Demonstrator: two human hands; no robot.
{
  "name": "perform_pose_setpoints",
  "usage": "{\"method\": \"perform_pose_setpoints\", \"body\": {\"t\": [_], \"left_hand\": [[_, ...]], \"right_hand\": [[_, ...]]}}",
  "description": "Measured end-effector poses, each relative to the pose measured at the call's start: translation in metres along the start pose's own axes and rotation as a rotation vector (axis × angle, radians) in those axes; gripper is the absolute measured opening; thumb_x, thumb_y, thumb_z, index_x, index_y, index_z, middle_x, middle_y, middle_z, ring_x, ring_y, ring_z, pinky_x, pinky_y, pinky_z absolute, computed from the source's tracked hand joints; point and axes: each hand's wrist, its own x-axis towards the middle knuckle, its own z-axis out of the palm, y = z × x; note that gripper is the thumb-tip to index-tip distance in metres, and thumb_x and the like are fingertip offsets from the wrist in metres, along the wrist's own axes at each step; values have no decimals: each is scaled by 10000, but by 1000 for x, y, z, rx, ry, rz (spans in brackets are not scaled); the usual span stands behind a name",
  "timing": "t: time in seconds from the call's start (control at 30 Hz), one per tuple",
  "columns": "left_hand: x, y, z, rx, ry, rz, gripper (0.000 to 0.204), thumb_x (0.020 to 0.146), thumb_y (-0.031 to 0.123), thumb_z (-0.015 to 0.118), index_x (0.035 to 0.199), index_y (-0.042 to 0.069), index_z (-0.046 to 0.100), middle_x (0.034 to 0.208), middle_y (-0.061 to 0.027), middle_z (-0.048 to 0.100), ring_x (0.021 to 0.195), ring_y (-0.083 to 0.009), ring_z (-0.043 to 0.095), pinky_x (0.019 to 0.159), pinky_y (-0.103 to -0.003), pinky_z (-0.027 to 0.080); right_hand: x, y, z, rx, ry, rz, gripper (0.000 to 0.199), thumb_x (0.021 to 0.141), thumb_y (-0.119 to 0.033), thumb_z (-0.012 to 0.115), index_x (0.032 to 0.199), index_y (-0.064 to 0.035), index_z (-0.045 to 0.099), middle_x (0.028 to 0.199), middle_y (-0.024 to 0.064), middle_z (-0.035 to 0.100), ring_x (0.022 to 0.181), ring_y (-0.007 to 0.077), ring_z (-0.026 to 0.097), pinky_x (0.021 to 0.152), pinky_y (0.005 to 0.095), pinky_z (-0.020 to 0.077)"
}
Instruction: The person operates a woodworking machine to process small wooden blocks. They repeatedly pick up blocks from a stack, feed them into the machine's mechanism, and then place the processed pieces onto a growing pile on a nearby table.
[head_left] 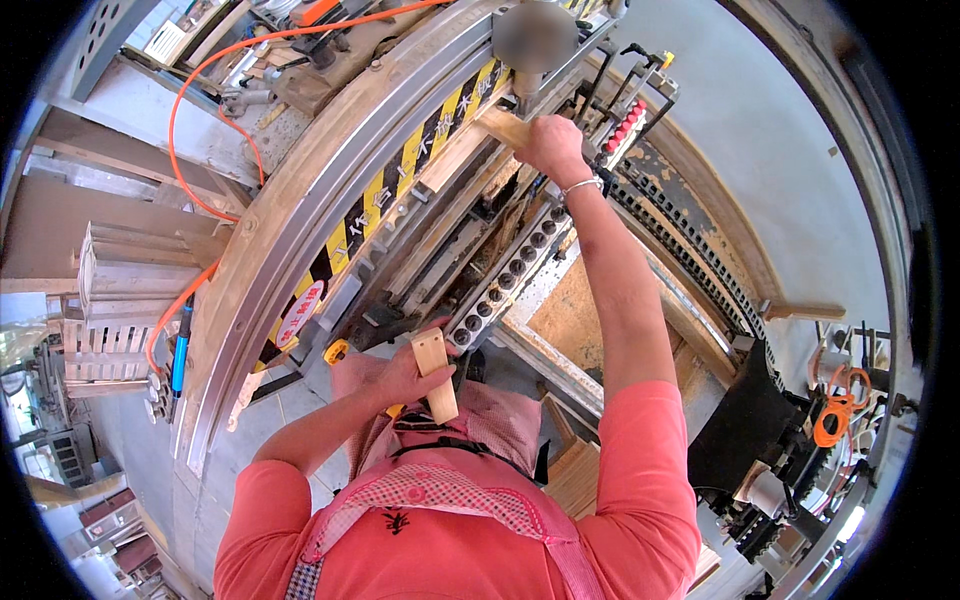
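Observation:
My left hand (403, 379) is closed round a short, pale wooden block (434, 374) in front of my apron. Small round holes show near the block's upper end. With my right arm stretched far forward, my right hand (556, 150) grips the end of another pale wooden piece (503, 128) at the far part of the machine. That piece lies close to a longer wooden strip (455, 160) beside the black-and-yellow striped band (395, 180). Below my right hand runs a metal bar with a row of round dark holes (505, 280).
An orange hose (172, 130) curves along the machine's left side. Stacked wooden slats (135, 260) stand farther left. Under my right forearm is a dusty wooden board (565, 310). Red knobs (625, 125) and metal rods stand beyond my right hand. A coiled orange hose (832, 415) hangs at right.

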Motion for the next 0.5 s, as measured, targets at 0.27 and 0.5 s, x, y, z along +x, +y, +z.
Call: {"method": "perform_pose_setpoints", "body": {"t": [0.27, 0.5], "left_hand": [[0, 3, 2, 39, 25, 56, 238, 776, 120, 660, 988, 58, 574, 1236, -175, 496, 1213, -248, 432, 918, -359, 393], [-1, -2, 2, -21, 10, -10, 239, 773, 139, 657, 979, 59, 565, 1178, -180, 520, 1298, -294, 360, 961, -383, 364]], "right_hand": [[1, -5, 3, 15, 17, 69, 391, 587, -358, 748, 795, -33, 688, 807, 155, 661, 785, 298, 653, 714, 371, 535], [6, -6, 9, 35, 32, 103, 360, 588, -322, 732, 806, -38, 691, 826, 157, 661, 797, 296, 653, 719, 377, 535]]}}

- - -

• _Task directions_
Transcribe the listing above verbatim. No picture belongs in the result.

• _Exercise solution_
Demonstrator: two human hands; no robot.
{
  "name": "perform_pose_setpoints",
  "usage": "{\"method\": \"perform_pose_setpoints\", \"body\": {\"t\": [_], \"left_hand\": [[_, ...]], \"right_hand\": [[_, ...]]}}",
  "description": "Measured end-effector poses, each relative to the pose measured at the call's start: translation in metres along the start pose's own axes and rotation as a rotation vector (axis × angle, radians) in those axes; gripper is the absolute measured opening; thumb_x, thumb_y, thumb_z, index_x, index_y, index_z, middle_x, middle_y, middle_z, ring_x, ring_y, ring_z, pinky_x, pinky_y, pinky_z absolute, computed from the source's tracked hand joints; point and axes: each hand's wrist, its own x-axis towards the middle knuckle, its own z-axis out of the palm, y = z × x; note that gripper is the thumb-tip to index-tip distance in metres, and thumb_x and the like are fingertip offsets from the wrist in metres, along the wrist's own axes at each step; values have no decimals: each is scaled by 10000, but by 1000 for x, y, z, rx, ry, rz (spans in brackets are not scaled); the usual span stands behind a name",
  "timing": "t: time in seconds from the call's start (control at 30 Hz), one per tuple",
  "columns": "left_hand: x, y, z, rx, ry, rz, gripper (0.000 to 0.204), thumb_x (0.020 to 0.146), thumb_y (-0.031 to 0.123), thumb_z (-0.015 to 0.118), index_x (0.035 to 0.199), index_y (-0.042 to 0.069), index_z (-0.046 to 0.100), middle_x (0.034 to 0.208), middle_y (-0.061 to 0.027), middle_z (-0.048 to 0.100), ring_x (0.021 to 0.195), ring_y (-0.083 to 0.009), ring_z (-0.043 to 0.095), pinky_x (0.019 to 0.159), pinky_y (-0.103 to -0.003), pinky_z (-0.027 to 0.080); right_hand: x, y, z, rx, ry, rz, gripper (0.000 to 0.199), thumb_x (0.021 to 0.141), thumb_y (-0.119 to 0.033), thumb_z (-0.012 to 0.115), index_x (0.032 to 0.199), index_y (-0.064 to 0.035), index_z (-0.045 to 0.099), middle_x (0.028 to 0.199), middle_y (-0.024 to 0.064), middle_z (-0.035 to 0.100), ring_x (0.022 to 0.181), ring_y (-0.007 to 0.077), ring_z (-0.026 to 0.097), pinky_x (0.021 to 0.152), pinky_y (0.005 to 0.095), pinky_z (-0.020 to 0.077)"
}
Instruction: The person operates a woodworking machine to process small wooden blocks. They repeatedly pick up blocks from a stack, feed them into the machine's mechanism, and then place the processed pieces onto a growing pile on a nearby table.
[head_left] 
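Observation:
My left hand (403, 379) is closed round a short, pale wooden block (434, 374) in front of my apron. Small round holes show near the block's upper end. With my right arm stretched far forward, my right hand (556, 150) grips the end of another pale wooden piece (503, 128) at the far part of the machine. That piece lies close to a longer wooden strip (455, 160) beside the black-and-yellow striped band (395, 180). Below my right hand runs a metal bar with a row of round dark holes (505, 280).
An orange hose (172, 130) curves along the machine's left side. Stacked wooden slats (135, 260) stand farther left. Under my right forearm is a dusty wooden board (565, 310). Red knobs (625, 125) and metal rods stand beyond my right hand. A coiled orange hose (832, 415) hangs at right.
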
Motion for the next 0.5 s, as measured, targets at 0.27 and 0.5 s, x, y, z along +x, +y, +z.
Call: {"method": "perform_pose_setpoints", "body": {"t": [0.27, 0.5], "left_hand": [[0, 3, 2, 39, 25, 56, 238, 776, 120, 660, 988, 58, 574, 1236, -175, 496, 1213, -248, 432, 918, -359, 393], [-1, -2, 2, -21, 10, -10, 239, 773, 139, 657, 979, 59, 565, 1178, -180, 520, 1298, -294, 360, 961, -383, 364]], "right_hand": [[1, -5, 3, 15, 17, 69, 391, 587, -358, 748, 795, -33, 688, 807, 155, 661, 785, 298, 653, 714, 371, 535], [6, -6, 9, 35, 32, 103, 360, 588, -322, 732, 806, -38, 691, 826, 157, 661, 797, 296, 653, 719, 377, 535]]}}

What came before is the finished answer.